_Exercise materials_.
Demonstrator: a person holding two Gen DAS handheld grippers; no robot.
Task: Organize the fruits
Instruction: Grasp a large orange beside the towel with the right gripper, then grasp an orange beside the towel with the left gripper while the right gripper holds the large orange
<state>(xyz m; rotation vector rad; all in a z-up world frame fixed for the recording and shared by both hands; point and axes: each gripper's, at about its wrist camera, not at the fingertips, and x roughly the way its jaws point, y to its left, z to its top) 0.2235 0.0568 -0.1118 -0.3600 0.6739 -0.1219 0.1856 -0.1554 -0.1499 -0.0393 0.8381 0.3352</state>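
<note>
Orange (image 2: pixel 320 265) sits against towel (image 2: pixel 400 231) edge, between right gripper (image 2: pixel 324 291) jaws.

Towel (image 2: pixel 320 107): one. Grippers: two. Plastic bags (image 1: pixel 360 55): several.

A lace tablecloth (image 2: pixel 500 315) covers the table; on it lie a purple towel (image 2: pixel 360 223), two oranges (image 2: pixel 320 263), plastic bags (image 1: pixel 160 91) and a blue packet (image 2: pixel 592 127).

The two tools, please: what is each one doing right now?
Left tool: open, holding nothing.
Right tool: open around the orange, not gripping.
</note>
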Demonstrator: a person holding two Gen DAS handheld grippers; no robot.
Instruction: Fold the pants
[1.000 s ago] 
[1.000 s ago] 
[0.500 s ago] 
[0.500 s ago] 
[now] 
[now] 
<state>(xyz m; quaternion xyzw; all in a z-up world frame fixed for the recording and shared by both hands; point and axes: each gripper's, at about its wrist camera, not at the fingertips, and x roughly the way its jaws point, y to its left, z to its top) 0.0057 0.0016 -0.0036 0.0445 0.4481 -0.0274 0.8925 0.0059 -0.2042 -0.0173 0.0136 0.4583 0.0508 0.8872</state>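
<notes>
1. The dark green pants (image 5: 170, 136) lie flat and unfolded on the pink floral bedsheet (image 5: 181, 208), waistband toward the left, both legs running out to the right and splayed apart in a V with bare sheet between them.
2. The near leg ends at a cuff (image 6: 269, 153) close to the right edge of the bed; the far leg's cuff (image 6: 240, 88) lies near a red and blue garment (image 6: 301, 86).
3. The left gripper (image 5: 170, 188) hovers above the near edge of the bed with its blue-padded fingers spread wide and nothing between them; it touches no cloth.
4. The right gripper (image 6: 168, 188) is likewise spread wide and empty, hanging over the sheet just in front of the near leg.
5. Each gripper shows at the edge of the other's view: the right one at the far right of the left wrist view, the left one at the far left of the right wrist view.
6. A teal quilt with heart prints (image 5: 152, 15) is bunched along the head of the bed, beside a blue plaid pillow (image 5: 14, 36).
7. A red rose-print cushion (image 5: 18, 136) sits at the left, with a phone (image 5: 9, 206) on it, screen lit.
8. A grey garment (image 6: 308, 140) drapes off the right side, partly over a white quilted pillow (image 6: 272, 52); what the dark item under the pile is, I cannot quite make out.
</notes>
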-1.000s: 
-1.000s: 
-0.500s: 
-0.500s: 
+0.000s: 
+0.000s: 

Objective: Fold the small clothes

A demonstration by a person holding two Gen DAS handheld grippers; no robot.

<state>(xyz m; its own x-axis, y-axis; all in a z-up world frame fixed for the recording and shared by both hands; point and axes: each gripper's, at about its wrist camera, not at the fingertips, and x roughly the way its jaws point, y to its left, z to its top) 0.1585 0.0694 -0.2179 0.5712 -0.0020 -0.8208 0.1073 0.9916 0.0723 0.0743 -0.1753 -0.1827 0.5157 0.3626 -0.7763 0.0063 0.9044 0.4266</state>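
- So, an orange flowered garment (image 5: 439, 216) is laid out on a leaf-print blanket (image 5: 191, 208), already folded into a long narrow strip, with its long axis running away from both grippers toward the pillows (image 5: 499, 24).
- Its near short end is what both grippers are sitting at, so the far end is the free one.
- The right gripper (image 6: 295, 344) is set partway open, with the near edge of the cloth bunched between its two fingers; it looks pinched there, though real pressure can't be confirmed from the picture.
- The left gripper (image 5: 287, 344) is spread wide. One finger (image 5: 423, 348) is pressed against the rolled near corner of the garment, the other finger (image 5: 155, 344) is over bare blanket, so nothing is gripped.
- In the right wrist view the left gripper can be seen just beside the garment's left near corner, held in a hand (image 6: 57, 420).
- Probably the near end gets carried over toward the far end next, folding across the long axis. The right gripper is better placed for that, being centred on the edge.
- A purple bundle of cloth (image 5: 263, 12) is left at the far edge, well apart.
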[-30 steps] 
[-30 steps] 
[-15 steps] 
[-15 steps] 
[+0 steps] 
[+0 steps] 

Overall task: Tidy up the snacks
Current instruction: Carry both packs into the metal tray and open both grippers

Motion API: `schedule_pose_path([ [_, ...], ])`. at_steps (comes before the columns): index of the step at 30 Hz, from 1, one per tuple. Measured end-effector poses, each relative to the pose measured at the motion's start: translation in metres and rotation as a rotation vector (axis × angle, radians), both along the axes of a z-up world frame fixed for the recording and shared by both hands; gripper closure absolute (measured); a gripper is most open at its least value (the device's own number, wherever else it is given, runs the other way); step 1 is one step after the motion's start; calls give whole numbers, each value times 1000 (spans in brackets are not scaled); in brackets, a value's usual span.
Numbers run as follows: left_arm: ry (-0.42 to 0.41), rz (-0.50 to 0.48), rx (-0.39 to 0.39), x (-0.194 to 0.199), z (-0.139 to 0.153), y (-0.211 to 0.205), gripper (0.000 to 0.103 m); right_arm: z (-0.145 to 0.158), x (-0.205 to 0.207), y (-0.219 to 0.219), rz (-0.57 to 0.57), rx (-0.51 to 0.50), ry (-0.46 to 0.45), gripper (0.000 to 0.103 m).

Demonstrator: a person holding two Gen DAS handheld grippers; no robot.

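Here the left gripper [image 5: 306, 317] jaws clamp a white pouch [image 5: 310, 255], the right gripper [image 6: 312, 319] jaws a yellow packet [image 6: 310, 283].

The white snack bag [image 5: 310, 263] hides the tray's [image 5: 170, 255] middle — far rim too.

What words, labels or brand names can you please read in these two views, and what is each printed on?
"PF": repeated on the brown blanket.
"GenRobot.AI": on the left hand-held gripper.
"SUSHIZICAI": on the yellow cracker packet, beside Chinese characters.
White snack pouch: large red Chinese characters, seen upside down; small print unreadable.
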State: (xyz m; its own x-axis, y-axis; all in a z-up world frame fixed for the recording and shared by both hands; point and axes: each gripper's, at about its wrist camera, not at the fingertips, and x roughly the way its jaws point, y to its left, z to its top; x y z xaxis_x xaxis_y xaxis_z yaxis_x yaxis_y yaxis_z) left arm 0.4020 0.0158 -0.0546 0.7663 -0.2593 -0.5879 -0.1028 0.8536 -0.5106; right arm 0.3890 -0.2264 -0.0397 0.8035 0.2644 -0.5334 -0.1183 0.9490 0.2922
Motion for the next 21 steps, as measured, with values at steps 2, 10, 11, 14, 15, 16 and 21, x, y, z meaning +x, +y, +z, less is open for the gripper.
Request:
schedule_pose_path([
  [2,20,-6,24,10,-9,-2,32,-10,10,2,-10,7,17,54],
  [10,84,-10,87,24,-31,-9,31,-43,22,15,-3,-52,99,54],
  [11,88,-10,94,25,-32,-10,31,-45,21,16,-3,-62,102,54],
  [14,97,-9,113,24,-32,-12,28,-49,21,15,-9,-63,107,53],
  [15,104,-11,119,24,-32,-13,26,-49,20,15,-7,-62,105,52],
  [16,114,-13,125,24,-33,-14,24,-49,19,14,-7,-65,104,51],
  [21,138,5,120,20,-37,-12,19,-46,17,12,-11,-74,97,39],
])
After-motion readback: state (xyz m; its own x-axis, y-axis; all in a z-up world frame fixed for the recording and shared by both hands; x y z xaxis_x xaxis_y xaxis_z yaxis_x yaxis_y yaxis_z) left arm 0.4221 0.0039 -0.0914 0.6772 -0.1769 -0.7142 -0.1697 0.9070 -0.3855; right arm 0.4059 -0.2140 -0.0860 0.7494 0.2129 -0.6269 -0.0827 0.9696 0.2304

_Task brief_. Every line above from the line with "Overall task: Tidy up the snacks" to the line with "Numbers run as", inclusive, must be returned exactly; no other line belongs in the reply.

_Answer section_.
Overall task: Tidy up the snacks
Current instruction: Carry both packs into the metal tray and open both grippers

Motion API: `schedule_pose_path([ [_, ...], ])`. at_steps (comes before the columns): index of the step at 30 Hz, from 1, one per tuple. Measured end-effector poses, each relative to the pose measured at the motion's start: translation in metres and rotation as a rotation vector (axis × angle, radians), both along the axes of a z-up world frame fixed for the recording and shared by both hands; gripper closure absolute (measured); a gripper is most open at its least value (the device's own number, wherever else it is given, runs the other way); step 1 is one step after the motion's start; calls give whole numbers, each value times 1000 (spans in brackets are not scaled); in brackets, a value's usual span.
Numbers run as follows: left_arm: ry (-0.42 to 0.41), rz (-0.50 to 0.48), rx (-0.39 to 0.39), x (-0.194 to 0.199), z (-0.139 to 0.153), y (-0.211 to 0.205), gripper (0.000 to 0.103 m); right_arm: z (-0.145 to 0.158), x (-0.205 to 0.207), y (-0.219 to 0.219), rz (-0.57 to 0.57), rx (-0.51 to 0.50), ry (-0.46 to 0.45), gripper (0.000 to 0.103 m).

No more output is expected for this exercise.